» Exercise requirements: For each entry in the listing, produce an exact copy.

» Records for this task:
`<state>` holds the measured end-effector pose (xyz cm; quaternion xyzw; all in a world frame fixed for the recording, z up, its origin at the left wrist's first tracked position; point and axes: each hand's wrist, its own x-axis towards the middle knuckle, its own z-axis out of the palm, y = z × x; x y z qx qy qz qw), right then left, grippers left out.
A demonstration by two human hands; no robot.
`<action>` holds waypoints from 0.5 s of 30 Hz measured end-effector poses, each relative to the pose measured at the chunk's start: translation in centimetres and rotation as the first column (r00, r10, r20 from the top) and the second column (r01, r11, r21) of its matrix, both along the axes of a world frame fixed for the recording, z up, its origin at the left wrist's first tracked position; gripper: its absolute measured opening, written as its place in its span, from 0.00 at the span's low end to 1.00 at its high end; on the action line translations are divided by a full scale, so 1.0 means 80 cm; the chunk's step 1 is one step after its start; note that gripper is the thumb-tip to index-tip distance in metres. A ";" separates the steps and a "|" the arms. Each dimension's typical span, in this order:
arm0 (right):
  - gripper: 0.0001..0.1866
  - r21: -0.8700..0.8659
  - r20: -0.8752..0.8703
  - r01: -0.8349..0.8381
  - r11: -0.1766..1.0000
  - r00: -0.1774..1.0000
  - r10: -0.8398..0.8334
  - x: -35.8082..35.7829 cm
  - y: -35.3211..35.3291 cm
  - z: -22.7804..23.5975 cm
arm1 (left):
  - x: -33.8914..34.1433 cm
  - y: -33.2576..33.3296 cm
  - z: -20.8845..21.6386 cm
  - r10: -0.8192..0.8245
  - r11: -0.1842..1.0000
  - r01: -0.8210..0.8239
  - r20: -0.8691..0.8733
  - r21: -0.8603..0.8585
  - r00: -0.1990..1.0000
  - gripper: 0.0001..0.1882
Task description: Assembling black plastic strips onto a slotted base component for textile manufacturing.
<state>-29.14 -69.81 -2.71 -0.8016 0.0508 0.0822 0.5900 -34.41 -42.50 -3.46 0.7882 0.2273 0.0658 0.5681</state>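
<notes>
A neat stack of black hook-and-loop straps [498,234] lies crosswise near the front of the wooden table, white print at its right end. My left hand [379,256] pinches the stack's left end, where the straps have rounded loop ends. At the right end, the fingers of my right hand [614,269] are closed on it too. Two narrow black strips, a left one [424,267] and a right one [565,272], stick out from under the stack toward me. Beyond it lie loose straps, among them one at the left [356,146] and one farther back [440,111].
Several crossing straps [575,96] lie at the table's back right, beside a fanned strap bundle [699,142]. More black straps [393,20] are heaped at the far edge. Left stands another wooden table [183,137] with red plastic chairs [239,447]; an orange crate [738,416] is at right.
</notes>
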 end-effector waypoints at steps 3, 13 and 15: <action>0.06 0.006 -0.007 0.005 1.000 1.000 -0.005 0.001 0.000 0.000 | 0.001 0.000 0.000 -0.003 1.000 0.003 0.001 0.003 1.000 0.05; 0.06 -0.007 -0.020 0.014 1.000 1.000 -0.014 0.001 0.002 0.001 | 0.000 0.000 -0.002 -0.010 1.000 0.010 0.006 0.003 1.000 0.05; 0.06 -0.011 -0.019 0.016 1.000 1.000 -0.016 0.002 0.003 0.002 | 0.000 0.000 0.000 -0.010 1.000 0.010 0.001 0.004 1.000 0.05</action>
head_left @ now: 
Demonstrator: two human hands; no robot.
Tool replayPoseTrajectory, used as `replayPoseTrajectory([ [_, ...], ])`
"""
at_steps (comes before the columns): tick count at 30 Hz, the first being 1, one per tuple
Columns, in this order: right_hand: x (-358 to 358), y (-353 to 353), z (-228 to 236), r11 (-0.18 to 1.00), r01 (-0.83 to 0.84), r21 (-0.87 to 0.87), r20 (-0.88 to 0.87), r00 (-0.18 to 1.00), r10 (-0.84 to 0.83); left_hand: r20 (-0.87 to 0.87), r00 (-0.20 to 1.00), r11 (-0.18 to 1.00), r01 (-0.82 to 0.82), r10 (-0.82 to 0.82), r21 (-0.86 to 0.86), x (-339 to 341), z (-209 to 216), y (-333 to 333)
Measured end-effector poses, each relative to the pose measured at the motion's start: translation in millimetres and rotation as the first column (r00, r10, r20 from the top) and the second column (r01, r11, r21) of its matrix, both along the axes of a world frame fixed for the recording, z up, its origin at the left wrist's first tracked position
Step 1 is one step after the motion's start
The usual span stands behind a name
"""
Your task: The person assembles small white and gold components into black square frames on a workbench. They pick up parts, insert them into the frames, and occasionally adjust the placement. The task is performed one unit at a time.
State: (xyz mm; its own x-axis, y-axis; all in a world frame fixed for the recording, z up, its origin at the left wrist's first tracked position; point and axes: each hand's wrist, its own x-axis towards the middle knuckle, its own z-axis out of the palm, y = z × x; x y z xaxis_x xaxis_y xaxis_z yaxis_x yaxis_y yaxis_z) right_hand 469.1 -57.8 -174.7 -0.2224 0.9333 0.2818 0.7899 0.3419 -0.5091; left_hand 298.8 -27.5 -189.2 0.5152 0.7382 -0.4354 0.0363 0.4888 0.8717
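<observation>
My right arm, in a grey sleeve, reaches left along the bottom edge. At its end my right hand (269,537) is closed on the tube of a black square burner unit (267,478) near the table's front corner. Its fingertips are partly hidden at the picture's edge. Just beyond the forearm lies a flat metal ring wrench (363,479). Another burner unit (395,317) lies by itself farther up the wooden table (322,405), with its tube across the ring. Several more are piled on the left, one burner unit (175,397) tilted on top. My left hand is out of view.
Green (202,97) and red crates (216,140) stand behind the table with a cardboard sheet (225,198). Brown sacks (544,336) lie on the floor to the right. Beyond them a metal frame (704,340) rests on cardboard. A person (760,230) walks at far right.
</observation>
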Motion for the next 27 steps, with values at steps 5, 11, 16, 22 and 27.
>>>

» Solution for this problem:
`<state>` holds the measured end-effector pose (xyz cm; quaternion xyzw; all in a world frame fixed for the recording, z up, its origin at the left wrist's first tracked position; point and axes: each hand's wrist, its own x-axis towards the middle knuckle, its own z-axis out of the palm, y = z × x; x y z qx qy qz qw), right then left, grippers left out.
A demonstration by two human hands; no robot.
`<action>` holds waypoints from 0.5 s of 30 Hz measured end-effector poses, each relative to the pose measured at the chunk's start: translation in centimetres and rotation as the first column (r00, r10, r20 from the top) and the second column (r01, r11, r21) of its matrix, both along the axes of a world frame fixed for the recording, z up, its origin at the left wrist's first tracked position; gripper: its absolute measured opening, written as its place in its span, from 0.00 at the span's low end to 1.00 at its high end; on the action line translations are divided by a full scale, so 1.0 means 80 cm; the chunk's step 1 is one step after its start; note that gripper is the thumb-tip to index-tip distance in metres. A ";" separates the steps and a "|" the arms. Each dimension's typical span, in this order:
arm0 (right):
  - gripper: 0.0001..0.1866
  - r21: -0.8700..0.8659
  - r20: -0.8752..0.8703
  - r01: -0.8349..0.8381
  - r11: -0.1766..1.0000
  - r00: -0.1774..1.0000
  - r10: -0.8398..0.8334
  - x: -35.8082..35.7829 cm
  - y: -35.3211..35.3291 cm
  - z: -22.7804..23.5975 cm
arm1 (left):
  - x: -33.8914..34.1433 cm
  - y: -33.2576..33.3296 cm
  - z: -20.8845..21.6386 cm
  - r10: -0.8192..0.8245
  - r11: -0.1842..1.0000
  - r01: -0.8210..0.8239
  - r20: -0.8691..0.8733
  - r21: -0.8603..0.8585
  - r00: -0.1990..1.0000
  - gripper: 0.0001..0.1882
Task description: Assembling black plastic strips onto a slotted base component for textile manufacturing.
<state>-29.14 -69.81 -2.71 -0.8016 0.0508 0.0822 0.5900 -34.41 -42.50 -3.46 0.7882 0.2273 0.0658 0.5681</state>
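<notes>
A neat stack of black hook-and-loop straps [498,234] lies crosswise near the front of the wooden table, white print at its right end. My left hand [379,256] pinches the stack's left end, where the straps have rounded loop ends. At the right end, the fingers of my right hand [614,269] are closed on it too. Two narrow black strips, a left one [424,267] and a right one [565,272], stick out from under the stack toward me. Beyond it lie loose straps, among them one at the left [356,146] and one farther back [440,111].
Several crossing straps [575,96] lie at the table's back right, beside a fanned strap bundle [699,142]. More black straps [393,20] are heaped at the far edge. Left stands another wooden table [183,137] with red plastic chairs [239,447]; an orange crate [738,416] is at right.
</notes>
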 end-effector waypoints at steps 3, 13 and 15: <action>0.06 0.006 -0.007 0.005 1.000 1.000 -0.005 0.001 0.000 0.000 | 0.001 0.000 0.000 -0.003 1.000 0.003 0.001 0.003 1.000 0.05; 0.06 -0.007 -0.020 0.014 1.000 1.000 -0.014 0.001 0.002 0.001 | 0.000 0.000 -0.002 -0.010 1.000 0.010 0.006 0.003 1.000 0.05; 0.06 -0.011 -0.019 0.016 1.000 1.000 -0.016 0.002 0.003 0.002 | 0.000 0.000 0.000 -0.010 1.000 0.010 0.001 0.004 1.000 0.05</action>
head_left @ now: 
Demonstrator: two human hands; no robot.
Tool replayPoseTrajectory, used as `replayPoseTrajectory([ [_, ...], ])`
"""
at_steps (comes before the columns): tick count at 30 Hz, the first being 1, one per tuple
Columns, in this order: right_hand: x (-358 to 358), y (-353 to 353), z (-228 to 236), r11 (-0.18 to 1.00), r01 (-0.83 to 0.84), r21 (-0.87 to 0.87), r20 (-0.88 to 0.87), r00 (-0.18 to 1.00), r10 (-0.84 to 0.83); left_hand: r20 (-0.87 to 0.87), r00 (-0.20 to 1.00), r11 (-0.18 to 1.00), r01 (-0.82 to 0.82), r10 (-0.82 to 0.82), r21 (-0.86 to 0.86), x (-339 to 341), z (-209 to 216), y (-333 to 333)
Measured end-effector poses, each relative to the pose measured at the motion's start: translation in millimetres and rotation as the first column (r00, r10, r20 from the top) and the second column (r01, r11, r21) of its matrix, both along the axes of a world frame fixed for the recording, z up, its origin at the left wrist's first tracked position
Step 1 is one step after the motion's start
The usual span stands behind a name
"""
Your task: The person assembles small white and gold components into black square frames on a workbench. They pick up parts, insert them into the frames, and occasionally adjust the placement. The task is performed one unit at a time.
State: (xyz mm; its own x-axis, y-axis; all in a world frame fixed for the recording, z up, its origin at the left wrist's first tracked position; point and axes: each hand's wrist, its own x-axis towards the middle knuckle, its own z-axis out of the palm, y = z × x; x y z xaxis_x xaxis_y xaxis_z yaxis_x yaxis_y yaxis_z) right_hand 469.1 -57.8 -174.7 -0.2224 0.9333 0.2818 0.7899 0.3419 -0.5091; left_hand 298.8 -27.5 -189.2 0.5152 0.7382 -0.4354 0.0363 0.4888 0.8717
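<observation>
My right arm, in a grey sleeve, reaches left along the bottom edge. At its end my right hand (269,537) is closed on the tube of a black square burner unit (267,478) near the table's front corner. Its fingertips are partly hidden at the picture's edge. Just beyond the forearm lies a flat metal ring wrench (363,479). Another burner unit (395,317) lies by itself farther up the wooden table (322,405), with its tube across the ring. Several more are piled on the left, one burner unit (175,397) tilted on top. My left hand is out of view.
Green (202,97) and red crates (216,140) stand behind the table with a cardboard sheet (225,198). Brown sacks (544,336) lie on the floor to the right. Beyond them a metal frame (704,340) rests on cardboard. A person (760,230) walks at far right.
</observation>
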Motion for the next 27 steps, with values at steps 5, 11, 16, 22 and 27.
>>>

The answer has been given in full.